Your answer must be every line of the data that holds the string "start".

Collected material:
□ □ □ □

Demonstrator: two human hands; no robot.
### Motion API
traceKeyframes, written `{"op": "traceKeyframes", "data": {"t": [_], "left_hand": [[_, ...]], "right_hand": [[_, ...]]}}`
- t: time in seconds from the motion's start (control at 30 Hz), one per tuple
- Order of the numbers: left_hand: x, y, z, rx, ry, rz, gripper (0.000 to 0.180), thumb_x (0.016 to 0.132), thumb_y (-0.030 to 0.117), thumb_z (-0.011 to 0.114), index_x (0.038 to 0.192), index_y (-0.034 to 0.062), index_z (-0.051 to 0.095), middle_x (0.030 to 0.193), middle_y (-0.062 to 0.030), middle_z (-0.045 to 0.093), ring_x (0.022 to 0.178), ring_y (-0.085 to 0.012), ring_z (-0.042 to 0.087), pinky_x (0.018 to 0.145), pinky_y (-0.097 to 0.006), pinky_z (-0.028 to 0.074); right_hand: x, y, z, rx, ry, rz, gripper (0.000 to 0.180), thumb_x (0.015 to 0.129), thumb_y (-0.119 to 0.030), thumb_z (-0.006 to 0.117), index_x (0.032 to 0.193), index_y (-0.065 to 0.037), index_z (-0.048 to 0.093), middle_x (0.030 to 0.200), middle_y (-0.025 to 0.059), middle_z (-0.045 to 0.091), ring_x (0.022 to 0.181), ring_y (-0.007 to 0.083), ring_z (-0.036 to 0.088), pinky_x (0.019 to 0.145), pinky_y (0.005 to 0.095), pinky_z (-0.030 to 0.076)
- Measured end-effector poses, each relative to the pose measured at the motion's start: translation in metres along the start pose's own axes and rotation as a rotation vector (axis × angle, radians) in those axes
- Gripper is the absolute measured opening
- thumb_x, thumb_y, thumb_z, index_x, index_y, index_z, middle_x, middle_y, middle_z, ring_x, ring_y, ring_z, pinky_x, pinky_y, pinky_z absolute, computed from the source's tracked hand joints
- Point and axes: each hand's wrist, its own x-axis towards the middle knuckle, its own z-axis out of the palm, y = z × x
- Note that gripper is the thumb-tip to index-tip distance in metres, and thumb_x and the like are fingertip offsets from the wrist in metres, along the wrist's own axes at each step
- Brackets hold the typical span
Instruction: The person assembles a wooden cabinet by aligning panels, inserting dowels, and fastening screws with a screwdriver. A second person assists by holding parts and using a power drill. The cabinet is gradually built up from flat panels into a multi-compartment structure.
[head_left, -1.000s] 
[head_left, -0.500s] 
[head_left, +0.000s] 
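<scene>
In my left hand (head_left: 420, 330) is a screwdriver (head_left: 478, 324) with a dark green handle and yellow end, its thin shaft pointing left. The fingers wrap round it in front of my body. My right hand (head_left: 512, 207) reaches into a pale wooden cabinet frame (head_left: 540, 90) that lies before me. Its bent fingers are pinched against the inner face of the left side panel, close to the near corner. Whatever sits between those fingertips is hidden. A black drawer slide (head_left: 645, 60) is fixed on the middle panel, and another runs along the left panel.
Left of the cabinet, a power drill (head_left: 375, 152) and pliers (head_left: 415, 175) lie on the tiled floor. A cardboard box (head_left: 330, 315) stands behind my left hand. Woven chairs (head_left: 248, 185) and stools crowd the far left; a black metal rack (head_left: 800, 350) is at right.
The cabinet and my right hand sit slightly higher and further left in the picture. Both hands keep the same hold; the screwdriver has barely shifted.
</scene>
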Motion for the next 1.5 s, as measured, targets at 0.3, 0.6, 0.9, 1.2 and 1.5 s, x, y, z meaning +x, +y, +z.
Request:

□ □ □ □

Answer section:
- t: time in seconds from the motion's start (control at 30 Hz), one per tuple
- Measured end-effector poses, each relative to the pose measured at the motion's start: translation in metres along the start pose's own axes and rotation as a rotation vector (axis × angle, radians) in those axes

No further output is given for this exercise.